There are circumstances in which I would co-parent after an amicable split perhaps with older kids and be happy for a trustworthy ex to look after DC in my house, but in your circumstances, NFW!
It would be a horrible situation for your 13 yo: she must not be expected to spend time with him, especially without other adult company / supervision
He has demonstrated that he is a liar and capable of huge betrayal, so he can't be trusted
And it would be confusing for the little ones,
Plus, how are you supposed to begin to recover from the horrendous shock of what he has done and the break up if he is always in your sanctuary? Your home? You need your home to be a safe space, for you.

Very sorry you have all this to contend with, OP.

AnotherEmma Tue 29-Mar-16 23:30:37

Have you got legal advice yet? If not you need to start shortlisting solicitors pronto.
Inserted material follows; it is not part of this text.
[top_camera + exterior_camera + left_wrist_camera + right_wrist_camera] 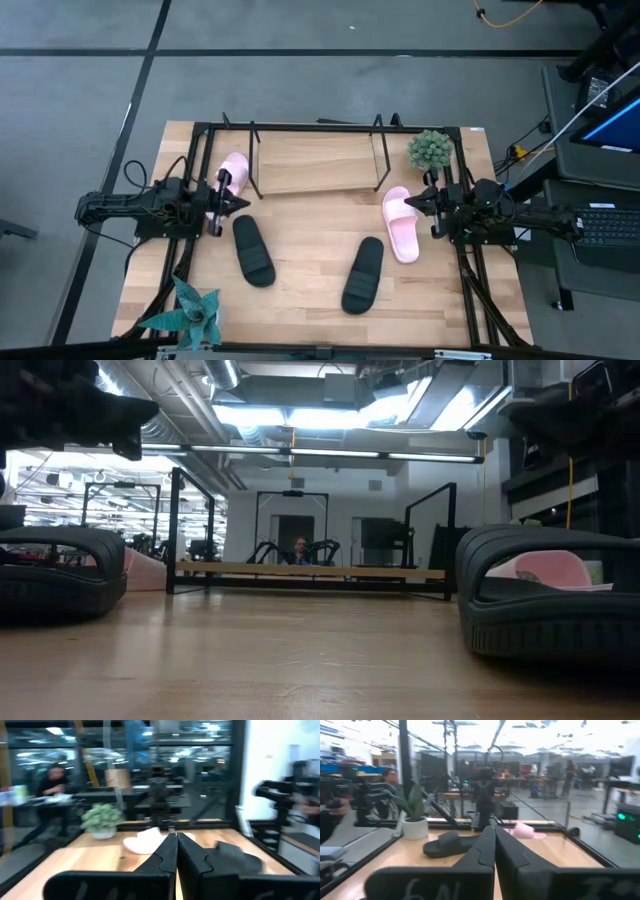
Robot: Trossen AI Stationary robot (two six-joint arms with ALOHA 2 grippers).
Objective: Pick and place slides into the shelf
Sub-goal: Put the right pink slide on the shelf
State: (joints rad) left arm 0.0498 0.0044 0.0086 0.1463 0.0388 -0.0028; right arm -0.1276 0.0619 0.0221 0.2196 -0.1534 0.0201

minop Wed 30-Mar-16 15:25:44

I don't even know where to start with all that! Hoping we can just diy 50/50. Just want his stuff gone and have his kids 1/2 times a week. Hoping it doesn't get too nasty but I don't know who he is so this ride could be anything!!!

AnotherEmma Wed 30-Mar-16 15:40:01

Well, from what you've said so far it sounds unlikely that he will be reasonable. However, if you are lucky and can do a DIY divorce, including financial settlement and arrangements for the children, without appointing a solicitor, you will still need to get initial legal advice from a solicitor about the process, your entitlements (yours and his), and the options.

Blu Wed 30-Mar-16 16:01:02

50/50 is not the norm if you are housing and supporting the children !

AnotherEmma Wed 30-Mar-16 16:18:31

Some links for you, OP
Ending a marriage (Citizens Advice)
PDF Guide to Divorce
PDF Guide to Financial Arrangements after Marriage Breakdown

rumbleinthrjungle Wed 30-Mar-16 17:42:06

Good for you in saying no. He's got a wealth of options: Mcds, libraries, soft play, parks, plenty of places he can take them.

When this one gets pulled - 'if I can't have them in the house I won't have them at all' - stamp pout, tongue stuck out it often seems to boil down to 'contact' meaning laying on the sofa, eating out of the fridge, drinking coffee and watching tv, doing bugger all parenting while the kids do their own thing. Ya know, basically just like being married.

minop Wed 30-Mar-16 17:56:29

Thank you guys. I'm going to get on this quick. Luckily we don't have assets to divide so it is just an agreement on the kids. Fingers crossed!

Hopefully he will step up and stop been an arse!

AnotherEmma Wed 30-Mar-16 18:05:07

Is the house rented or owned/mortgaged? Is it in joint names or one?

Even if the house is rented, not owned, there will be finances for the children to discuss. Assuming you will be the resident parent, he will need to pay you child maintenance. Maybe check the legal minimum (which is calculated according to his income and how often he will have the children overnight) to make sure he pays it.
cmoptions.org

I think it's unlikely he will stop being an arse. But you never know! Good luck.

minop Wed 30-Mar-16 18:10:49

House is rented in joint names but he's already booked an appointment with housing to have his name took off.

When he gets a job he's going to give me the right amount as well. So he says at the moment. I know all could change at any point.

AnotherEmma Wed 30-Mar-16 18:12:17

Sounds good. Hope he follows through on his child maintenance promise but if not you can pay CMO a small fee (£20 I think) to get him to pay.